What you need to do: Would you please return the lines of the entries below starting at the line that has "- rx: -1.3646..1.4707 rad" and ending at the line that has "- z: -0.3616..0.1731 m", both included, exactly as they are?

Material for this exercise:
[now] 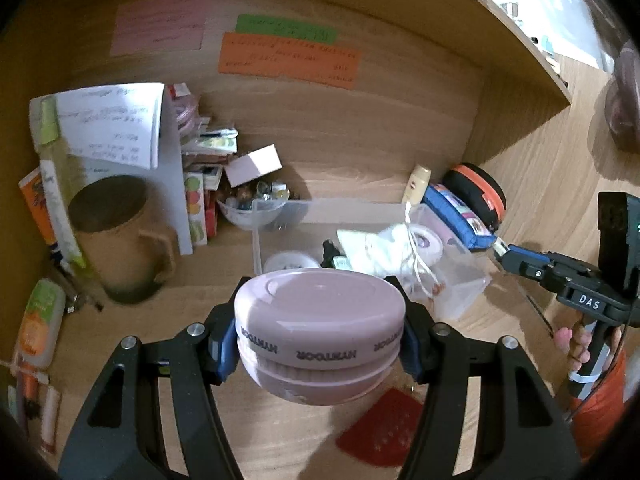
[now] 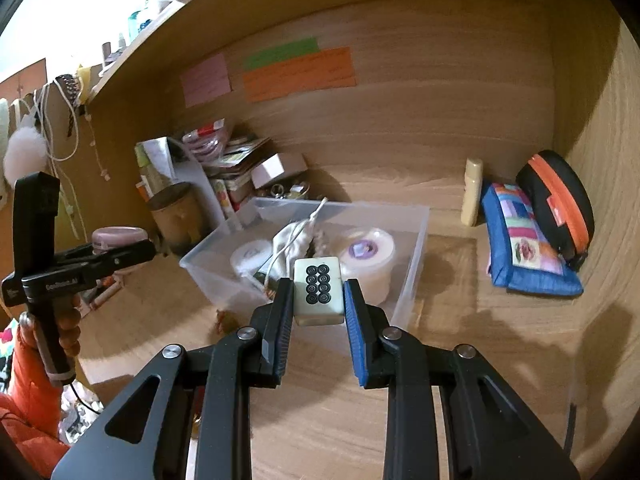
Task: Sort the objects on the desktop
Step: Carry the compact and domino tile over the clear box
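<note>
Holding both loads short of the bin, my left gripper clamps the pink case and my right gripper pinches the tile. That narrow tile could twist free if I tilt.

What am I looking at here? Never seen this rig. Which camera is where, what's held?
No robot: a person holds a two-finger hand tool in each hand, each with a fisheye camera looking along its fingers. The left view shows the left tool shut on a round pink case. The right view shows the right tool shut on a mahjong tile. On the wooden desk sits a clear plastic bin with white tubs and a cloth pouch, beside a blue patchwork pouch and a brown mug.
</note>
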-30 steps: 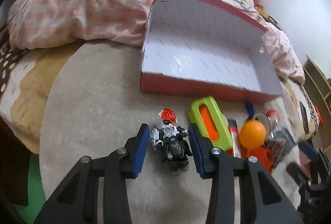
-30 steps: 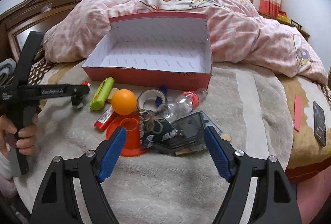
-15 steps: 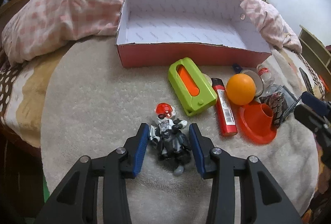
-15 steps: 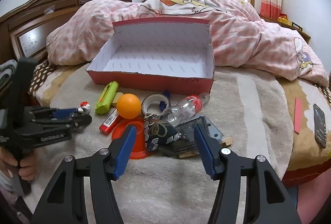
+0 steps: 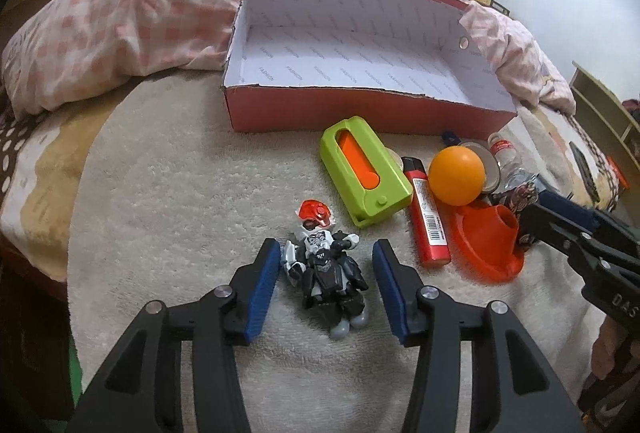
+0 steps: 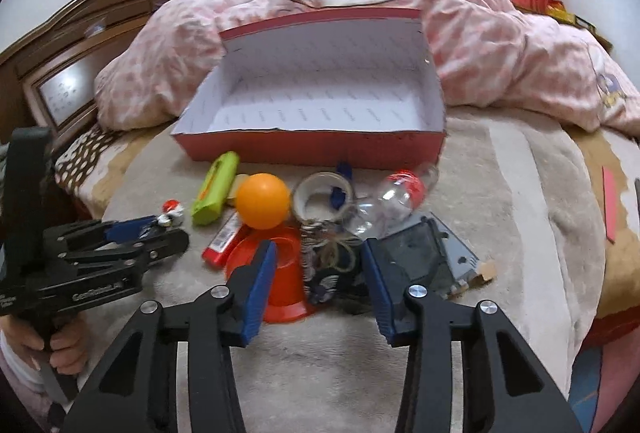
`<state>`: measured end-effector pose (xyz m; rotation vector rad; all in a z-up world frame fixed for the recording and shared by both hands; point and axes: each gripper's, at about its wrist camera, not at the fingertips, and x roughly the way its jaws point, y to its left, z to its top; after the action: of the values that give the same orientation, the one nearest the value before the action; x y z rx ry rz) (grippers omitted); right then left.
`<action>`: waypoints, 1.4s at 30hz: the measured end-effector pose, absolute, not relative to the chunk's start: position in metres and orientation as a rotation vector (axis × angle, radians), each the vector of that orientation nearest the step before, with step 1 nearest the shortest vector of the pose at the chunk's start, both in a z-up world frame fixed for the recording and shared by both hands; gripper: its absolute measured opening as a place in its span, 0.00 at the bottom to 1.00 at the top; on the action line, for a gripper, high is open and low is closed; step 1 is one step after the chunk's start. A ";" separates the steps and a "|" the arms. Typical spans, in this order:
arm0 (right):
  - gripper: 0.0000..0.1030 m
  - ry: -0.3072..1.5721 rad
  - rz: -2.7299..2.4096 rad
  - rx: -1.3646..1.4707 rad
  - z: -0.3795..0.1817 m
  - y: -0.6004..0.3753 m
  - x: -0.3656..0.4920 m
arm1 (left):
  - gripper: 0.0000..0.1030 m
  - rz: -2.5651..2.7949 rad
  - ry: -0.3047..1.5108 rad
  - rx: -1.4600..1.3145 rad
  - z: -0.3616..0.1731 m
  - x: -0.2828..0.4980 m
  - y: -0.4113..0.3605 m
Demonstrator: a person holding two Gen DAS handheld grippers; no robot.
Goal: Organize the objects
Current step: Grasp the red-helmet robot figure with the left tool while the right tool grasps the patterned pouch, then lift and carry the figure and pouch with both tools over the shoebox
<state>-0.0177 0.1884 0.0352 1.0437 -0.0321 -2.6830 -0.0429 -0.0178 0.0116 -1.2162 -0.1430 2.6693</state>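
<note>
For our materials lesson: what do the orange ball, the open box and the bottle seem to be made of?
Orange ball: probably smooth plastic, with an even, faint sheen. Open box: cardboard, red outside, printed white inside, with a ragged cut edge. Bottle: clear plastic, see-through and crumpled, with a red label.

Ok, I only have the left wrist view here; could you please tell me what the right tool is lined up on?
Observer: The right tool is open, straddling a dark patterned pouch tied with twine.
Operator: Thank you. Is anything close on the pouch's far side?
Observer: Yes, a dark flat case lies just to its right.
Operator: And how does the bottle lie, please?
Observer: The clear bottle lies on its side, cap toward the red box.
</note>
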 end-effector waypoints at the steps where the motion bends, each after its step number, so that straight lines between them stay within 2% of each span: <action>1: 0.44 -0.061 -2.684 1.047 0.035 0.191 -0.018 | 0.49 2.668 -0.152 -1.214 0.012 -0.043 -0.018; 12: 0.43 -0.088 -2.697 1.060 0.026 0.191 -0.025 | 0.54 2.673 -0.162 -1.209 0.011 -0.044 -0.015; 14: 0.37 -0.097 -2.706 1.063 0.026 0.192 -0.025 | 0.54 2.678 -0.149 -1.208 0.011 -0.044 -0.013; 16: 0.35 -0.133 -2.707 1.062 0.025 0.196 -0.024 | 0.54 2.682 -0.138 -1.206 0.011 -0.043 -0.013; 18: 0.34 -0.161 -2.711 1.058 0.026 0.197 -0.022 | 0.52 2.688 -0.135 -1.203 0.011 -0.042 -0.013; 20: 0.32 -0.174 -2.713 1.052 0.027 0.197 -0.020 | 0.40 2.712 -0.132 -1.208 0.012 -0.041 -0.014; 22: 0.32 -0.185 -2.709 1.044 0.029 0.197 -0.016 | 0.37 2.717 -0.161 -1.212 0.012 -0.041 -0.019; 26: 0.32 -0.199 -2.710 1.034 0.031 0.198 -0.011 | 0.36 2.713 -0.209 -1.206 0.015 -0.037 -0.025; 42: 0.32 -0.182 -2.694 0.930 0.052 0.190 0.010 | 0.36 2.689 -0.161 -1.080 0.047 -0.016 -0.011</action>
<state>0.0102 0.1905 0.0523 0.9303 -0.1823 -2.6944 -0.0159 -0.0105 0.0465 -1.0802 -0.1607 2.6893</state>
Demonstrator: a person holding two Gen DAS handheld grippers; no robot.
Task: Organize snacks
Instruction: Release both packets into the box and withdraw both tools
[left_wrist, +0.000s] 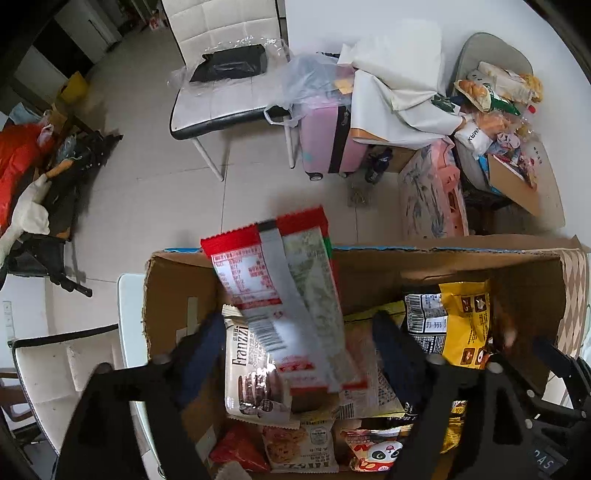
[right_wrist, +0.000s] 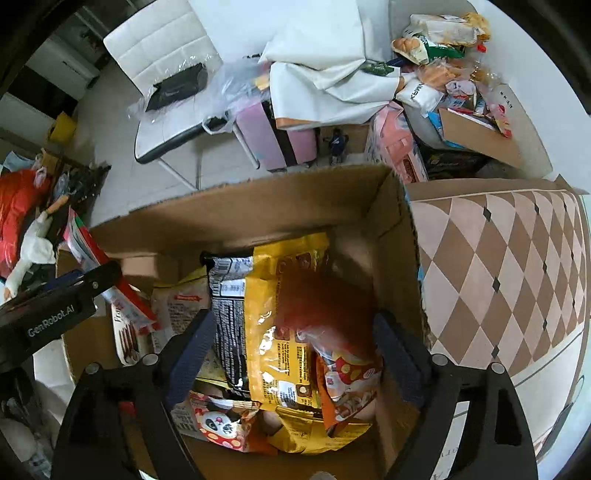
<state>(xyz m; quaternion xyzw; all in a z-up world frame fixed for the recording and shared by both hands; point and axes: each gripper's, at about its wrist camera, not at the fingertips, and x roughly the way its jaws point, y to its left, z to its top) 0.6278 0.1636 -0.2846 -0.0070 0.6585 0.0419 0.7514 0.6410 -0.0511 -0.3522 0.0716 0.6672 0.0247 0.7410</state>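
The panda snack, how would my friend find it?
Look in the cardboard box full of snack packets. Near the big yellow bag, towards the camera, lies the panda snack. It is the only red, spotted packet with a black-and-white panda face.

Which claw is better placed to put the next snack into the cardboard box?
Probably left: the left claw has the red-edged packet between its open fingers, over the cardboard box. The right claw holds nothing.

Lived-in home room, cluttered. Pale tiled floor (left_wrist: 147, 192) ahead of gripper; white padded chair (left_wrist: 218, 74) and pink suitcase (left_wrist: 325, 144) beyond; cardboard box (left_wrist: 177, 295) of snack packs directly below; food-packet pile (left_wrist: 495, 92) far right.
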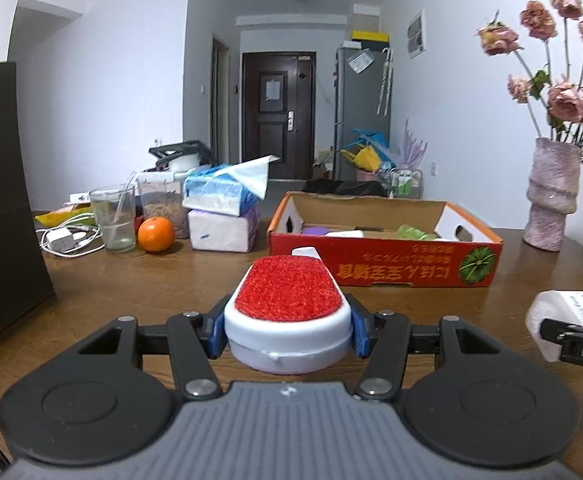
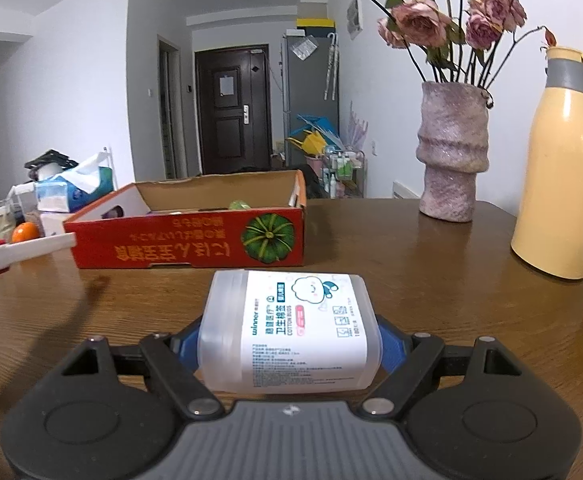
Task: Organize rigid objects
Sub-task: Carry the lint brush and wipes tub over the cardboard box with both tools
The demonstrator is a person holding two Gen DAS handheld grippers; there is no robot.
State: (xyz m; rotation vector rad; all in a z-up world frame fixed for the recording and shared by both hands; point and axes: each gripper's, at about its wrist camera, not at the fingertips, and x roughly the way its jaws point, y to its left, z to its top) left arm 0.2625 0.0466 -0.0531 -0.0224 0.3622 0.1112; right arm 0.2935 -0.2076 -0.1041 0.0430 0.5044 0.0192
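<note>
- Left wrist view: the left tool [image 1: 289,330] is clamped on a white lint brush [image 1: 289,312] with a red bristle face (its blue pads press on both sides), held above the brown worktop [image 1: 151,280].
- Beyond the brush, slightly right, a red cardboard box [image 1: 383,260] sits open on the worktop with a few small items inside.
- Far left stand a glass [image 1: 114,216], an orange [image 1: 156,234] and stacked tissue packs [image 1: 223,216]; far right is a pink vase [image 1: 551,196] of dried roses.
- At the right edge the right tool's finger shows with a white container in its grip.
- Right wrist view: the right tool [image 2: 289,340] is clamped on a cotton bud box [image 2: 291,332] (translucent, white label), held over the near worktop.
- The red cardboard box lies farther off to the left; the vase and a yellow thermos [image 2: 559,168] stand right.
- The lint brush pokes in at the left edge.
</note>
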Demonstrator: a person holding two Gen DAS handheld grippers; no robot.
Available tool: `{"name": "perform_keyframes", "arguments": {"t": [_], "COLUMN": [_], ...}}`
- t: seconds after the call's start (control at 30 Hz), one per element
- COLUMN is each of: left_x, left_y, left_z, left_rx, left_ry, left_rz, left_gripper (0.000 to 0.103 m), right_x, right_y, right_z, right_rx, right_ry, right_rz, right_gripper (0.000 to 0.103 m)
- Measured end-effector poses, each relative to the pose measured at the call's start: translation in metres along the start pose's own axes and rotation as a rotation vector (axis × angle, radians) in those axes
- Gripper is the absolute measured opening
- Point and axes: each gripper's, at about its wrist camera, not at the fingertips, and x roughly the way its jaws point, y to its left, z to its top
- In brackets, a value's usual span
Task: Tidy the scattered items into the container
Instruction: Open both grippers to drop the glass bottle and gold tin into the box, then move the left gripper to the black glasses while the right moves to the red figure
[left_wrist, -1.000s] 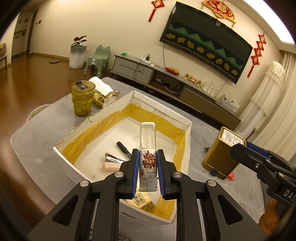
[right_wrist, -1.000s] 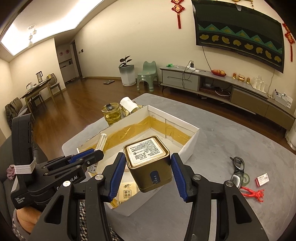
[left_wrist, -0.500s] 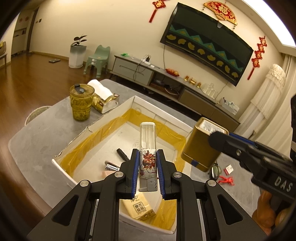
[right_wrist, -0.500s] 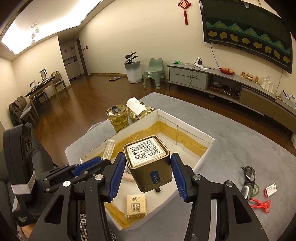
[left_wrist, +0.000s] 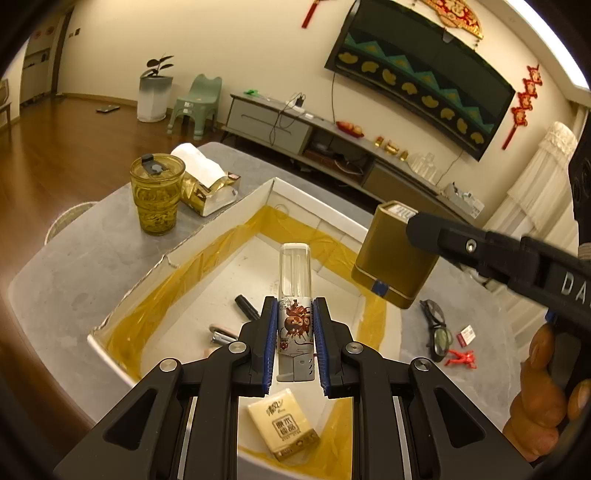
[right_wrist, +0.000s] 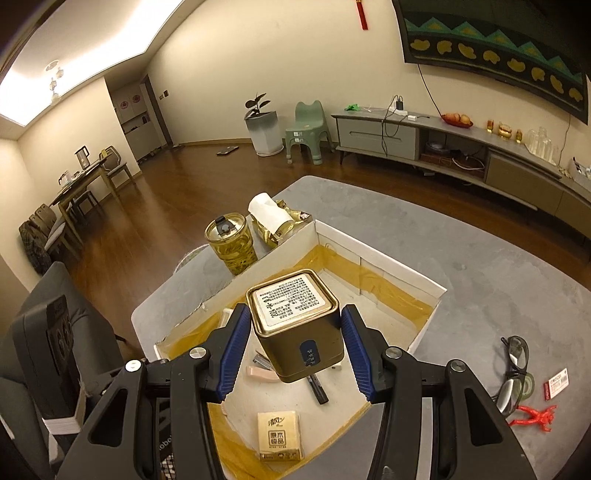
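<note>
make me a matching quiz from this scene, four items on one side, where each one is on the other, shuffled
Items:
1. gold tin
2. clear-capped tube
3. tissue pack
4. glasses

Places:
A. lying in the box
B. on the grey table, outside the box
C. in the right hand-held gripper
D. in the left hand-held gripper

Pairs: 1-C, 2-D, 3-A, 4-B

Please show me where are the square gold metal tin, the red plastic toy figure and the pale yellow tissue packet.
Square gold metal tin (right_wrist: 295, 306), right wrist view, white printed label.
Red plastic toy figure (right_wrist: 533, 418), right wrist view, body.
Pale yellow tissue packet (left_wrist: 282, 424), left wrist view, printed front.
</note>
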Motion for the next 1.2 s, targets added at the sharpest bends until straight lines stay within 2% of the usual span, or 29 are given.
{"name": "perform_keyframes", "arguments": {"t": [0.23, 0.5, 0.53, 0.57, 0.6, 0.67, 0.93, 1.2], "left_x": [0.014, 0.040, 0.050, 0.060, 0.067, 0.073, 0.032, -0.001], "left_y": [-0.005, -0.004, -0.004, -0.003, -0.002, 0.005, 0.031, 0.003], "left_z": [0.021, 0.050, 0.053, 0.054, 0.055, 0.053, 0.024, -0.019], "left_rx": [0.038, 0.015, 0.016, 0.017, 0.009, -0.023, -0.153, -0.097], "left_ry": [0.015, 0.042, 0.070, 0.109, 0.139, 0.164, 0.126, 0.131], "left_rz": [0.044, 0.051, 0.042, 0.038, 0.035, 0.020, -0.040, -0.022], "left_gripper": [0.020, 0.020, 0.027, 0.046, 0.051, 0.052, 0.052, 0.052], "right_x": [0.030, 0.066, 0.072, 0.079, 0.083, 0.087, 0.050, -0.010], "right_y": [-0.012, -0.023, -0.025, -0.029, -0.032, -0.039, -0.064, -0.076], "right_z": [0.020, 0.035, 0.036, 0.036, 0.034, 0.028, -0.020, -0.063], "right_rx": [0.041, 0.059, 0.062, 0.064, 0.069, 0.083, 0.145, 0.197], "right_ry": [0.045, 0.072, 0.076, 0.085, 0.094, 0.111, 0.111, 0.041], "right_rz": [-0.012, -0.072, -0.081, -0.092, -0.102, -0.110, 0.009, 0.131], "right_gripper": [0.052, 0.053, 0.053, 0.053, 0.053, 0.057, 0.059, 0.059]}}
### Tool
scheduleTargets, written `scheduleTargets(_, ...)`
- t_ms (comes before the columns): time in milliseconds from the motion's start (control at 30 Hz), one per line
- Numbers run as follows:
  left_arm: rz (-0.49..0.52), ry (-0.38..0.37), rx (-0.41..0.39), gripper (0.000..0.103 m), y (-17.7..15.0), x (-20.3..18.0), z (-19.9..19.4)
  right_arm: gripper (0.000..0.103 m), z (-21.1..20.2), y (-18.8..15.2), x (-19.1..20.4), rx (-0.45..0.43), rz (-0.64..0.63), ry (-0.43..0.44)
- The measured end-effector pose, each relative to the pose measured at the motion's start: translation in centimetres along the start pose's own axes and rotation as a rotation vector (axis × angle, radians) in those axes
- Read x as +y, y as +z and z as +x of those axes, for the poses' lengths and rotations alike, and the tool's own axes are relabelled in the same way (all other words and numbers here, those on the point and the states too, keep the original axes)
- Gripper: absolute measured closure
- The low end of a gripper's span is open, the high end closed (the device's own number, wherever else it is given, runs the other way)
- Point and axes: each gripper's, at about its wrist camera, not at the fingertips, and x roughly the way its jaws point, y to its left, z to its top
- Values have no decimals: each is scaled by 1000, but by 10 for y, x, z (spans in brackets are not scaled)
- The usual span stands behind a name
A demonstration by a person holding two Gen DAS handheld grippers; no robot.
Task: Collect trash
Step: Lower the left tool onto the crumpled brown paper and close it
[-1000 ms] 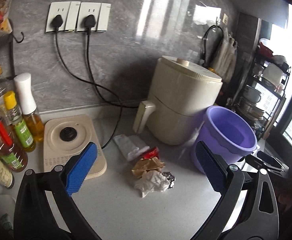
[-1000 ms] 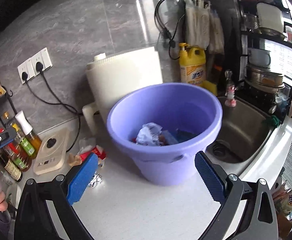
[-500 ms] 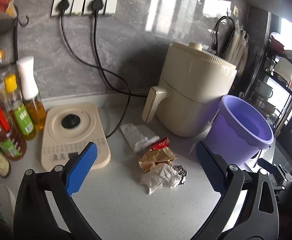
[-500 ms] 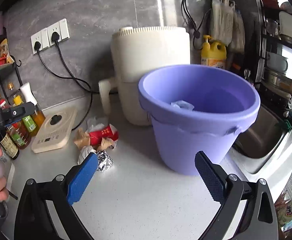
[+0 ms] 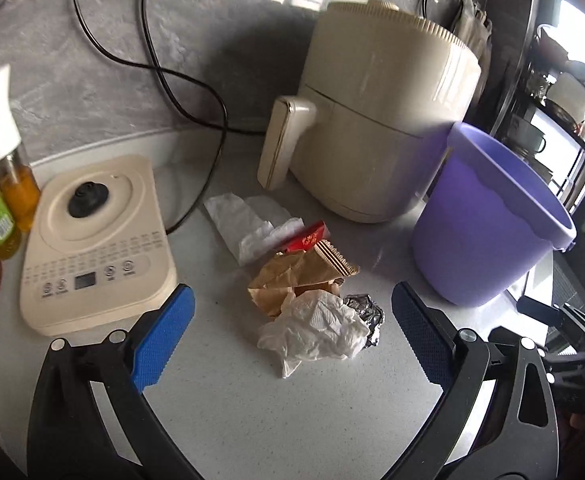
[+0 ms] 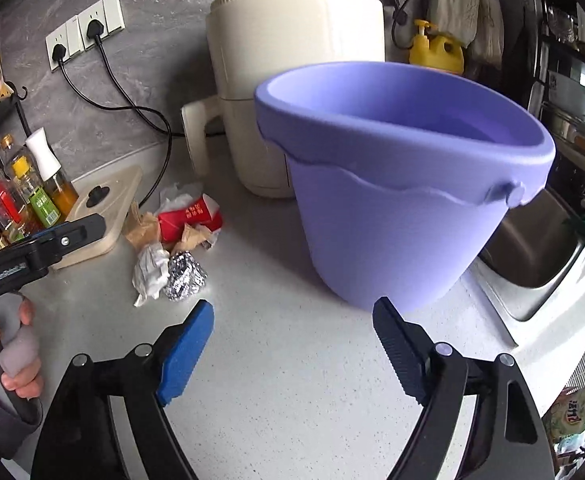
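Trash heaped on speckled tabletop (image 5: 252, 420): crumpled white tissue (image 5: 316, 330) touching foil ball (image 5: 366, 312), brown paper wrappers (image 5: 300, 276) behind, red packet (image 5: 306, 237) and flat white napkin (image 5: 248, 220) beyond. Purple bucket (image 6: 404, 216) upright to the right of the heap, beside cream air fryer (image 5: 380, 120). Left gripper (image 5: 292, 340) with jaws wide, empty, crumpled tissue just ahead between them. Right gripper (image 6: 292, 346) near bucket base, jaws closing, nothing between them.
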Motion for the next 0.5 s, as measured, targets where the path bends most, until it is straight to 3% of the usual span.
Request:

Response to this exercise:
  - rx: -1.3646..1.4707 rad
  - z: -0.3795..0.1817 m
  - y: -0.6004..0.3753 m
  - x: -0.3656..0.4920 m
arm1 (left):
  - gripper: 0.0000..0.1030 m
  - rz: -2.5651..2.7949 rad
  - ry: -0.3047..1.5108 rad
  - rx: -1.4600..1.3145 rad
  - z: -0.3616..0.1731 m

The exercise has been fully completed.